In the mid-60s, James Coleman, in an iconic U.S. Government report, Equality of Educational Opportunity,
said that the biggest influence on student achievement was not anything
having to do with the schools they attended, but rather the
socio-economic status of their parents. No doubt this is partly because
wealthy communities can easily raise enough money for their public
schools to buy the best teachers, facilities, materials and school
administrators.

But that may leave out the most important
variable, the socio-economic status of the other students in the
school. Take for example, the conditions in a typical low-income,
mostly minority community: expectations for all students are low,
students get As for doing mediocre work, the curriculum is not
challenging, classrooms are constantly disrupted, teachers have a hard
time maintaining order, students who strive for academic excellence are
ostracized by their peers and few go to college. In a wealthy school
district serving mostly students from well-to-do families, all is
reversed: expectations are high, classroom discipline is not a problem,
students are paying attention in class; they have to work for their As
and are not ostracized by their peers for doing well in their classes.
The curriculum is challenging and designed to put all students on a
track that will get a great majority of them into selective colleges.

In a process brilliantly described by Richard Florida,
the “creatives” the professionals most in demand in the new economy,
are concentrating in a relatively small number of cities where they are
most likely to get the environment they are seeking, while the people
who used to work at the factories whose owners moved the business
offshore are increasing concentrated, losing their homes and working, if
they can get any work at all, at the local convenience store.

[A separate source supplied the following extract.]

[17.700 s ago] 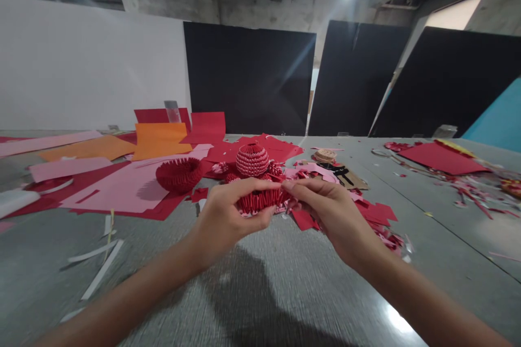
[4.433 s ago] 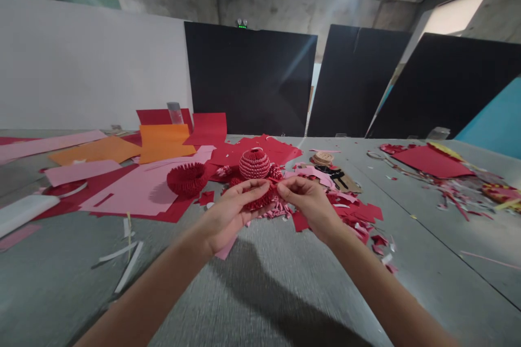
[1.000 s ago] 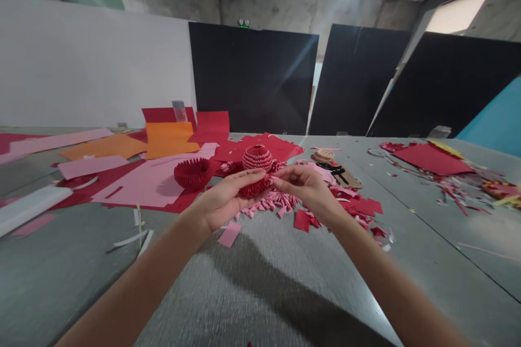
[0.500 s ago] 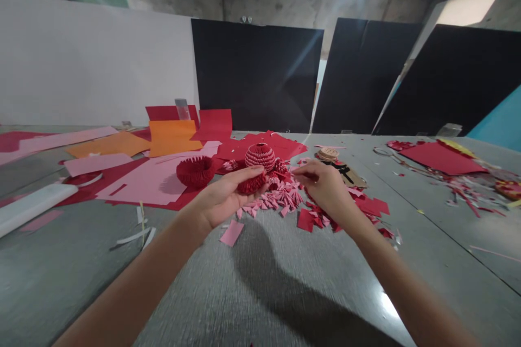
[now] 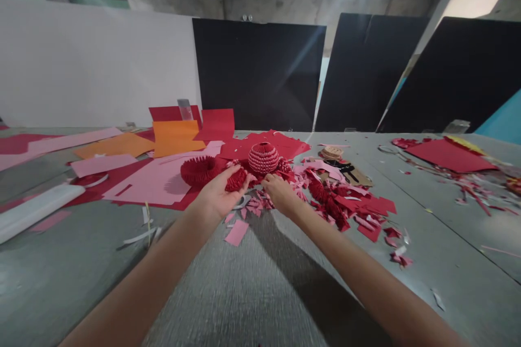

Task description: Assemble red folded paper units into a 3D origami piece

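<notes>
Red pleated paper piece [image 5: 235,180] is in my left hand [image 5: 220,195], lifted mid-width, nearer the far edge of the grey surface [image 5: 228,298] than my forearms. Left fingers curve around it, palm turned partly up, gripping the piece. My right hand [image 5: 280,194] is just beside, knuckles up, fingers bent downward at the heap; fingertips hidden, so can't tell if they pinch anything. Hands apart, not touching.

Step in hand, my read: left steadies the piece, right is down among small folded bits. The next move seems to call for a fine fingertip pinch on the right, light hold on the left so the pleats don't crush.

Pink folded pieces [image 5: 254,207] lie just below and between my hands; pink paper slip [image 5: 236,232] sits nearer me. Directly beyond: red-and-pink striped paper ball [image 5: 263,158], upright. Left of it, red pleated bowl [image 5: 198,170], opening up, by the pink sheet [image 5: 152,184].

Right of my right hand, red paper scraps [image 5: 376,205] spread toward the right edge. Far edge, left part: orange sheet [image 5: 178,138], clear bottle [image 5: 184,110] behind. Black panels [image 5: 256,73] stand along the far edge.
</notes>
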### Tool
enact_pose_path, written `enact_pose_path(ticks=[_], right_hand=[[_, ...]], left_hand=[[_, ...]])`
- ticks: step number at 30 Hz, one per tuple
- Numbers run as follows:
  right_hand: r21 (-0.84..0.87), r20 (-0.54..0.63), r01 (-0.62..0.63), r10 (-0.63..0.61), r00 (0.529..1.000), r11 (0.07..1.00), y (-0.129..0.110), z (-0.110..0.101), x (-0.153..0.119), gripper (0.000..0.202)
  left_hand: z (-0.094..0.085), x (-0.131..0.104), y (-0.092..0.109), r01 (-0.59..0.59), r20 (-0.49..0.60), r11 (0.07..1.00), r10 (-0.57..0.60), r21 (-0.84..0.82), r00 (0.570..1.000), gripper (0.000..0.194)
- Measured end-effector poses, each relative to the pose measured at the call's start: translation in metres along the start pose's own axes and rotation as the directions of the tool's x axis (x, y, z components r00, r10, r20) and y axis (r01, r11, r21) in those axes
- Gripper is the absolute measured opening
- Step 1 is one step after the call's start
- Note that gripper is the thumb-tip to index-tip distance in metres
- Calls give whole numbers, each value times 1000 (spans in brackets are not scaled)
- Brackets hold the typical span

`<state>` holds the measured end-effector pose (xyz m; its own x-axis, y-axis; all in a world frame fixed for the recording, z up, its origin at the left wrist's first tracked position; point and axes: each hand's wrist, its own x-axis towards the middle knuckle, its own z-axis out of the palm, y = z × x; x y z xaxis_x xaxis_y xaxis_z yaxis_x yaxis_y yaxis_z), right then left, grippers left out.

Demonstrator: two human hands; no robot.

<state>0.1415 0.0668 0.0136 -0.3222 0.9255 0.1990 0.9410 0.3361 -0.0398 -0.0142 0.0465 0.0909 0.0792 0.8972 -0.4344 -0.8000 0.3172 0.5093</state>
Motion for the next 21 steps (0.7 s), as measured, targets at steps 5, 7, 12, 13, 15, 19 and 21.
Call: enact_pose_path(ticks=[5, 7, 12, 13, 15, 19, 21], right_hand=[[0, 63, -11, 11, 998, 1000, -1, 15, 31, 35], [22, 55, -19, 17, 998, 1000, -1, 19, 35, 35], [128, -40, -5, 10, 999, 992, 1, 19, 23, 28], [160, -78, -2, 15, 997, 987, 1, 16, 19, 23], [236, -170, -3, 44, 984, 972, 1, 7, 8, 15], [411, -322, -23, 169, 932, 911, -4, -22, -18, 24], [491, -354, -13, 213, 911, 871, -6, -37, -32, 22]], left_hand=[[1, -3, -7, 22, -12, 999, -22, 23, 1000, 15], [0, -1, -9, 34, 5, 999, -34, 35, 999, 14], [-3, 4, -11, 60, 25, 996, -62, 66, 998, 13], [-3, 4, -11, 56, 41, 994, -60, 89, 997, 13], [-4, 2, -11, 46, 99, 987, -62, 154, 993, 15], [-5, -8, -15, 30, 242, 958, -102, 286, 965, 11], [-6, -12, -20, -6, 314, 936, -111, 351, 943, 6]])
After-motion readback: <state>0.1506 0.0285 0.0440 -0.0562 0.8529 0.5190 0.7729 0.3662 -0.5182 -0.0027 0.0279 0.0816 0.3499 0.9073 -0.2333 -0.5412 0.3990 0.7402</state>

An
article in last week’s New York Times tells us that these trends
feed on themselves, as rising real estate values in the favored
communities are matched by falling real estate values in the others,
driving the fortunes of these two types of communities steadily farther
apart.

All over the United States, the professionals and managers
in our society who can afford to do so are seeking every possible
advantage for their children and, as income disparities increase, they
are succeeding to an ever-increasing degree. Their aim is to get their
children into the most selective colleges in the nation, because they
see those institutions as the keyhole their children must go through to
get the best jobs and the highest status that society has to offer.

What
is it about this vanishingly small number of elite institutions that
makes them the gateway to success for the children of the new elite? Is
it the quality of education they will get there? Not so much. The
answer lies just where it lay in the schools. It is mainly the
community to which they gain access, their classmates.

In another very insightful article in the New York Times,
Ross Douthat points out that, whereas elite families used to send their
daughters to the Ivy league colleges to get married to the future
masters of the universe, now the top professionals and managers are
sending both their sons and daughters to those institutions so they can
meet and marry the future masters and mistresses of the universe and
build social networks with their classmates and their professors that
will give them privileged access to the best jobs and highest status the
society has to offer. Those social networks will pay off for the rest
of their lives. From the time they are born until they enter the job
market, the sons and daughters of our top professionals and managers
have incomparably better access to the resources they will need to reach
the pinnacles of success. With each successive year the chances that
our professional and managerial elite will be able to pass their status
along to their progeny improves and the likelihood that the sons and
daughters of the less fortunate will inherit the status of their parents
also improves. Education policy, as I see it, does not offset this
trend. It actually aids and abets it. In my next blog, I will explain
how the growth of massive open online courses could exacerbate this
trend.

Follow NCEE @CtrEdEcon.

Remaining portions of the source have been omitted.